Aku pun kemudian berdiri di hadapan Nur, lalu aku arahkan tangan Nur untuk memegang penisku.
“Nur, coba pegang burung abang ya.” pintaku.
Nur pun memegang penisku, spontan aku terasa dialiri listrik karena mulusnya tangan Nur. Nur pun perlahan mengocok penisku, aaahhh.. aku hanya bisa mendesah keenakan. Aku menyuruhnya melakukan blowjob, namun dia baru sebentar melakukannya dia batuk dan seperti mau muntah. Aku pun tak tega memaksanya.

Langsung saja aku baringkan Nur, terlihat mukanya agak tegang karena tahu apa yang akan aku lakukan.

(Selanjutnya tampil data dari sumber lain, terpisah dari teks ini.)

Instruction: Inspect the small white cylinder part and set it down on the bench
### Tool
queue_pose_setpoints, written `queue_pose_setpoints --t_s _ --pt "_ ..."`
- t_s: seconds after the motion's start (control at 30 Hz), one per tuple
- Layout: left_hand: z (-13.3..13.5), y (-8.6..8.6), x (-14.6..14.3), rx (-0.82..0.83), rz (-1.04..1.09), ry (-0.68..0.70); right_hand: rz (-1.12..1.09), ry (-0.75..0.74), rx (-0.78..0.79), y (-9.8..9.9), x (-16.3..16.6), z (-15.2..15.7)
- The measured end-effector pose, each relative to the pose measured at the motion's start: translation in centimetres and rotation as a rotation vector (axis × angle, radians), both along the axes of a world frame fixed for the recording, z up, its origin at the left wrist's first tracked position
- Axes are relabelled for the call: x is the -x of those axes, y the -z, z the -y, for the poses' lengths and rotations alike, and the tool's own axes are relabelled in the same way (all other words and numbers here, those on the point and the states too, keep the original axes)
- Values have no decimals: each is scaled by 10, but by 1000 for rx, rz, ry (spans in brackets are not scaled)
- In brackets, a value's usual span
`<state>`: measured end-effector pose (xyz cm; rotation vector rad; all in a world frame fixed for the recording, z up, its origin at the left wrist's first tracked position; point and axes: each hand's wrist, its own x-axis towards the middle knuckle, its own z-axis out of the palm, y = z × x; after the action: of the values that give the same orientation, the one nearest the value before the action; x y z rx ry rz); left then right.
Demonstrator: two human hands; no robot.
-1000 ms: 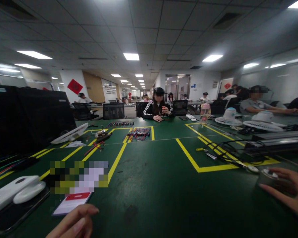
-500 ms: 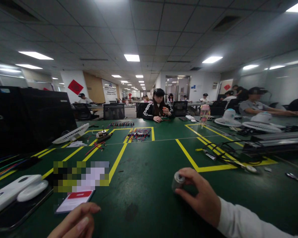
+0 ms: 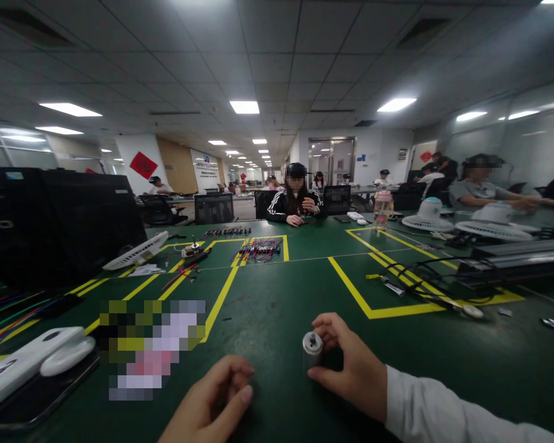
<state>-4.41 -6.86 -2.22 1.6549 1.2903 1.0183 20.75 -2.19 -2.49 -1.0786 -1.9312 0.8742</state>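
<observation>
A small silver cylindrical motor [image 3: 313, 352], its short shaft pointing up, is upright in front of me on the green table. My right hand [image 3: 351, 357] is closed around its right side, the thumb near the lower front and the fingers behind. Whether the motor's base touches the table I cannot tell. To the left, my left hand [image 3: 216, 397] hovers low with half-curled fingers and the thumb apart from them. It holds nothing, and a gap separates it from the motor.
Left are a phone-like black slab [image 3: 41, 394], a white device [image 3: 32, 363] and a blurred-out patch [image 3: 161, 344]. Bundled wires [image 3: 258, 249] lie ahead. Black cables [image 3: 410, 280] and white fans [image 3: 428, 215] are right. A person [image 3: 295, 200] sits opposite.
My right hand and the motor have moved left, and the motor stands straighter. My left hand has come right and forward toward it, with its thumb and fingers opening.
</observation>
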Motion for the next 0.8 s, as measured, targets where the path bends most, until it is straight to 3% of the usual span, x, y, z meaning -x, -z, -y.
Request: queue_pose_setpoints --t_s 0.13,0.27,0.63,0.8 --pt "-24 -12 -53 -142 -47 62 -46 -17 21 1 2 -1" --pt "-38 -22 -81 -246 -57 63 -108 -60 4 5 2 -2" --pt "-41 -31 -90 -274 -110 56 -80 -60 24 5 1 -3" --pt "-43 -36 -75 -292 -111 -4 17 -36 -1 2 -8 -1"
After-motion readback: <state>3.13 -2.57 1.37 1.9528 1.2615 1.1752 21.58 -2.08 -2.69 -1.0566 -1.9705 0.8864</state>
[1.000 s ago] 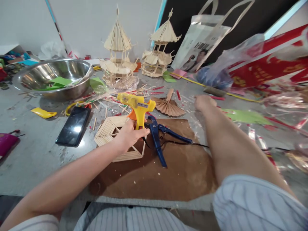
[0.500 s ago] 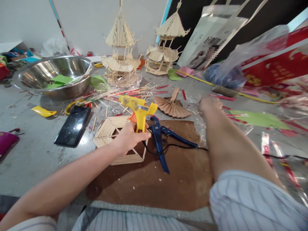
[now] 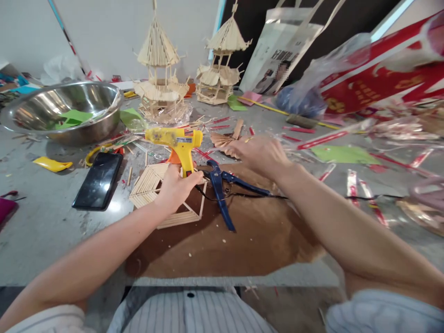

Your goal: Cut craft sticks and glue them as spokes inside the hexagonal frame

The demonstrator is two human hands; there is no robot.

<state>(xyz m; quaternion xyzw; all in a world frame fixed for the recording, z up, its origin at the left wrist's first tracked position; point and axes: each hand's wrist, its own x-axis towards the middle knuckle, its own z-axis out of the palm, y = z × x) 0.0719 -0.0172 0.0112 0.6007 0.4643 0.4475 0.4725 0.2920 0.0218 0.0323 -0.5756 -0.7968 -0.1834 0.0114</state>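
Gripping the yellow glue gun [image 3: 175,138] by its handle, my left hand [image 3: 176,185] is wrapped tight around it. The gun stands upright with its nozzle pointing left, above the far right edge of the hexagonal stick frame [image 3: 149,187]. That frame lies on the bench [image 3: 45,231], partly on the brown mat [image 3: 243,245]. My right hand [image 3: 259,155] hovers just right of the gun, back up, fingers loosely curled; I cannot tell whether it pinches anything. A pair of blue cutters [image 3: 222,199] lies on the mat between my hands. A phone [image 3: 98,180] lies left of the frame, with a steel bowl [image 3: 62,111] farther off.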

Aku akan memerawaninya, menembus mahkota yang selama ini dia jaga.
“Nur.. Udah siap?” tanyaku kepadanya.
“Abang, Nur takut.” ucap Nur dengan polos dan jujur.
“Tenang aja, sakitnya cuma sebentar kok, kesananya enak Nur.” ujarku meyakinkan.
Akhirnya aku letakan penisku tepat di depan vaginanya, ku gesek-gesekan terlebih dahulu mengenai klitorisnya.
“Aaaahh.. aaaahh.. aaahhh” Nur mulai mendesah, vaginanya mulai basah.
Lalu aku masukan perlahan-lahan penisku, sampai terasa ada sesuatu yang menghalangi, yaitu selaput daranya. Ternyata vagina Nur masih sangat sempit, dan tidak.. aku pun tidak tahan.. Lalu crot.. crot.. air mani ku pun tumpah masuk ke dalam vaginanya. Aaahhh.. Sialan, aku gagal memerawaninya. Ternyata usia senja ini aku memang sudah harus pakai obat kuat, tubuhku pun ambruk di atas Nur.
“Abang kenapa?” Tanya Nur.
“Abang udah keluar Nur.besok kita coba lagi ya.” ujarku.